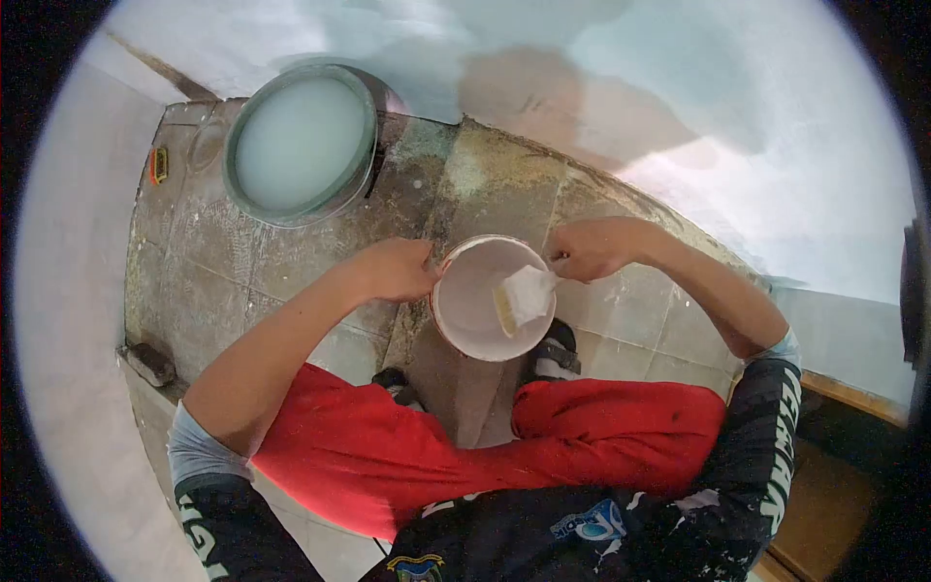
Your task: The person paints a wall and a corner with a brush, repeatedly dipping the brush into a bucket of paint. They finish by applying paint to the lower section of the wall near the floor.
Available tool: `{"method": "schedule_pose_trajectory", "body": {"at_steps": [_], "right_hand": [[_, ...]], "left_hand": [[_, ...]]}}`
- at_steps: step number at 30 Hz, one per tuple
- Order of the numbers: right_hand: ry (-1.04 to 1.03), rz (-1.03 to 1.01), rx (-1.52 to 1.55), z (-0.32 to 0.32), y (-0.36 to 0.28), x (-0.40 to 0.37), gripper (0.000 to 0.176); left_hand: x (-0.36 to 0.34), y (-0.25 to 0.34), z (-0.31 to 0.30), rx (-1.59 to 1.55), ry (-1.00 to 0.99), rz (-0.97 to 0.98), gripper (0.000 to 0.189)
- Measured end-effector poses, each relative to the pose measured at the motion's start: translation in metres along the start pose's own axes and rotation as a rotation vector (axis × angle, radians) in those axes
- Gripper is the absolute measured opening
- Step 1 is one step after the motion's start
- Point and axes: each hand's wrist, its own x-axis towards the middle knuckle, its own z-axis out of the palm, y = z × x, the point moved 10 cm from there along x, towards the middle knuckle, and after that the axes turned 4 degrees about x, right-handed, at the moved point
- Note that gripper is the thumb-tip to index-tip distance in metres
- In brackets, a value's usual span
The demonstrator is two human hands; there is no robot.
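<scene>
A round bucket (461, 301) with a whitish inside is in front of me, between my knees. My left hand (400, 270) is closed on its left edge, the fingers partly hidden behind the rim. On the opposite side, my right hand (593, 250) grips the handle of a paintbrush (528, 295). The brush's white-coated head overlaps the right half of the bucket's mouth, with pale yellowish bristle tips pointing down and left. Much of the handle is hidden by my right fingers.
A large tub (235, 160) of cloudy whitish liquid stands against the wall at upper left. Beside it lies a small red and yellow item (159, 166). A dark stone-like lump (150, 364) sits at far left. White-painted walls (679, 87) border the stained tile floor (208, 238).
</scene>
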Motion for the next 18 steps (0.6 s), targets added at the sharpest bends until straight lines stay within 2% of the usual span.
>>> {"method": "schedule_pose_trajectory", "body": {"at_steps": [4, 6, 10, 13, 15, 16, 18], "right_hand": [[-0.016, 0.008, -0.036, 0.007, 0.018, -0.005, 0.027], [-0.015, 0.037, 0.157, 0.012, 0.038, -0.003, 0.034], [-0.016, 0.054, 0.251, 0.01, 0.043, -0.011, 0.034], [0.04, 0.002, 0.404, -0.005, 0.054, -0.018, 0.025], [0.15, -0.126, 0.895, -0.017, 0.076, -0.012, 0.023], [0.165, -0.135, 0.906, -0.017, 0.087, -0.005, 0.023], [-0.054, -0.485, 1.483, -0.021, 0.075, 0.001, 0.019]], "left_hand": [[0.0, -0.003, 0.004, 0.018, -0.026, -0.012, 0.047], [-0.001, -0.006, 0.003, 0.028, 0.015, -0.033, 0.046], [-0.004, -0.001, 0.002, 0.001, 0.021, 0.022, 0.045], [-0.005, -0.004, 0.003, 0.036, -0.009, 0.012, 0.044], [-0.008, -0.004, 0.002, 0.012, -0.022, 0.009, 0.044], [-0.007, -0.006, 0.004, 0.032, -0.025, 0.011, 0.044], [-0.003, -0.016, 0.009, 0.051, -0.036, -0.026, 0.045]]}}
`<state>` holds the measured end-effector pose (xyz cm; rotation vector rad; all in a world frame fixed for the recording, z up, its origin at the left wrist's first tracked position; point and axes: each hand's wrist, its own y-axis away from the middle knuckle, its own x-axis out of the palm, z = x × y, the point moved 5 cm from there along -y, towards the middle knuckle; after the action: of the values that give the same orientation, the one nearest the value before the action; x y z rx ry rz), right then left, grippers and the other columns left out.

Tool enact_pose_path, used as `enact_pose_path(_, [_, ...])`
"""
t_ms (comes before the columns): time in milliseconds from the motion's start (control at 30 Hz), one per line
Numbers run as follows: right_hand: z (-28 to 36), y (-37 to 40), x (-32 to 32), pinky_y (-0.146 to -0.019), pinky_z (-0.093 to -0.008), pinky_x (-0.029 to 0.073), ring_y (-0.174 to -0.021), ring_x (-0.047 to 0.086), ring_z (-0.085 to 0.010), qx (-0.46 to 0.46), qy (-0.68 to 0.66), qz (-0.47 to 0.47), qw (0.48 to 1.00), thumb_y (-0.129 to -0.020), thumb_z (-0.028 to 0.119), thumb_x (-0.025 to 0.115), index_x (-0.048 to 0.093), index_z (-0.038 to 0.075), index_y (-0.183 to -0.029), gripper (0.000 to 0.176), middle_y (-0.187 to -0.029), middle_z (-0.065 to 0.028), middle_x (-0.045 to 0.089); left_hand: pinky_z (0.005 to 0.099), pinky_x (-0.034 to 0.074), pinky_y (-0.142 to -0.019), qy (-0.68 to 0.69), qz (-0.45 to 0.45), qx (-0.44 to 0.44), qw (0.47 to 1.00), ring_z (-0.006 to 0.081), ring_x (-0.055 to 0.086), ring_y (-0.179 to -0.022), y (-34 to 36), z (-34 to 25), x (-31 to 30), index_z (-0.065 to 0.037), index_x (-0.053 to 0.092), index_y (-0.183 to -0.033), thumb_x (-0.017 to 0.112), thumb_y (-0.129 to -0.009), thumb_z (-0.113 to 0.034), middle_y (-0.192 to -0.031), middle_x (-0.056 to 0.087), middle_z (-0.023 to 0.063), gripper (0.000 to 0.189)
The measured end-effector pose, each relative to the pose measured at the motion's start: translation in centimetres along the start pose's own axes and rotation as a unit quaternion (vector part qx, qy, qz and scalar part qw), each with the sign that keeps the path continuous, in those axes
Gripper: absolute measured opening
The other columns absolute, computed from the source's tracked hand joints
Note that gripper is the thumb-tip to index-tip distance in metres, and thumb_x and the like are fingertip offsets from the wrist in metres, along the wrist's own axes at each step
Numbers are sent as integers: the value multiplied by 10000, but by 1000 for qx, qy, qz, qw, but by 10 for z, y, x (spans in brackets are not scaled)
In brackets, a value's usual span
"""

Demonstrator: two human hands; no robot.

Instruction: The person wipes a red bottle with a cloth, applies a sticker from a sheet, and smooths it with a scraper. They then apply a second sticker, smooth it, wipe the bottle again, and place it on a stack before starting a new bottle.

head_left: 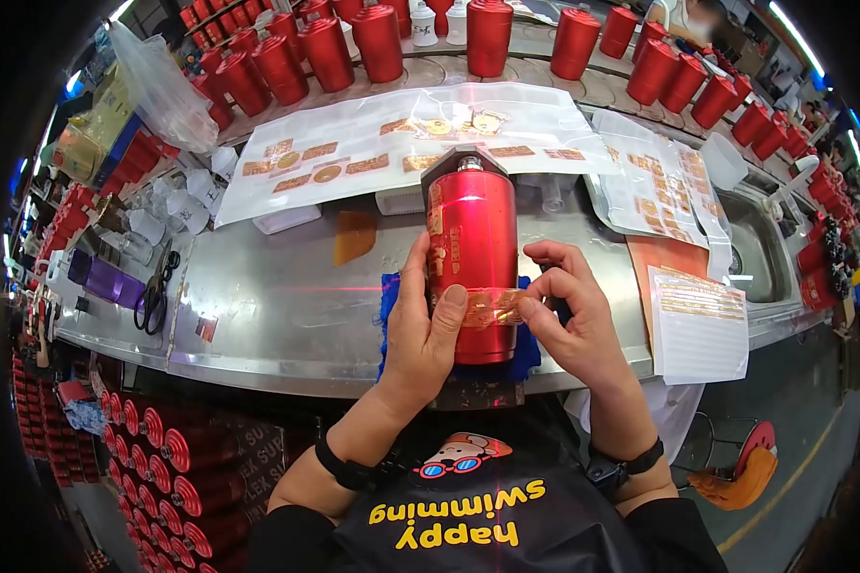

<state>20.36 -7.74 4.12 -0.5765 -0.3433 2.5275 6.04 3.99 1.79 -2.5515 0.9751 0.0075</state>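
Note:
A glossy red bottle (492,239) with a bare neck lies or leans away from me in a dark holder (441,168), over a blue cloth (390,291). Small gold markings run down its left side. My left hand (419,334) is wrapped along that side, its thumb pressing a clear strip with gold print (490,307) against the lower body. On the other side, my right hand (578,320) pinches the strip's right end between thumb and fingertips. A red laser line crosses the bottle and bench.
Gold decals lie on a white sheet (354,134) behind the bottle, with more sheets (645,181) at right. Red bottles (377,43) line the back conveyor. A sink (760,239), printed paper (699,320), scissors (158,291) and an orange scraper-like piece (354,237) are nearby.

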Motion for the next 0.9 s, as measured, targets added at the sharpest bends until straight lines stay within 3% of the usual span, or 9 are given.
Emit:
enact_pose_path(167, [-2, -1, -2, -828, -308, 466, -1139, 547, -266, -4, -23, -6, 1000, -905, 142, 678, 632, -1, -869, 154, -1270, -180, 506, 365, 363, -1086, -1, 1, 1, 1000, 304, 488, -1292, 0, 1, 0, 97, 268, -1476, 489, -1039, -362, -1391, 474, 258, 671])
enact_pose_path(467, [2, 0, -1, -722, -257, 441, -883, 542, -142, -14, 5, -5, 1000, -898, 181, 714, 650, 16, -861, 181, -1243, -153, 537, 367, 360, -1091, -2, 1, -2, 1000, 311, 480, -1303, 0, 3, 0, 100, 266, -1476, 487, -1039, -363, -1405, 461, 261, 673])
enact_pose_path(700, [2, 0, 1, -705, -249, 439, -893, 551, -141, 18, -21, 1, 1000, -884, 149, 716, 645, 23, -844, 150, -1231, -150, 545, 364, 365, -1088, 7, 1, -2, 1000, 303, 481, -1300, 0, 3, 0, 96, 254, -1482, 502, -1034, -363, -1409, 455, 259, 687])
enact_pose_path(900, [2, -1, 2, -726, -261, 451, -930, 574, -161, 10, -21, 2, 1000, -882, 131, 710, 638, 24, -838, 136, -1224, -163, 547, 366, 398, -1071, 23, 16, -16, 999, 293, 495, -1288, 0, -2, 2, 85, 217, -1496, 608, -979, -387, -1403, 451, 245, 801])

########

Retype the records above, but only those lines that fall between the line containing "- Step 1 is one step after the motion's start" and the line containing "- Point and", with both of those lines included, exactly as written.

* RESULT OF THE EXERCISE
- Step 1 is one step after the motion's start
- Point and axes: each hand's wrist, its own x-axis towards the middle knuckle, its own z-axis out of the palm, y = z × x, the point moved 10 cm from there along x, towards the middle knuckle, and after that the axes turned 4 degrees about x, right-handed, at the moved point

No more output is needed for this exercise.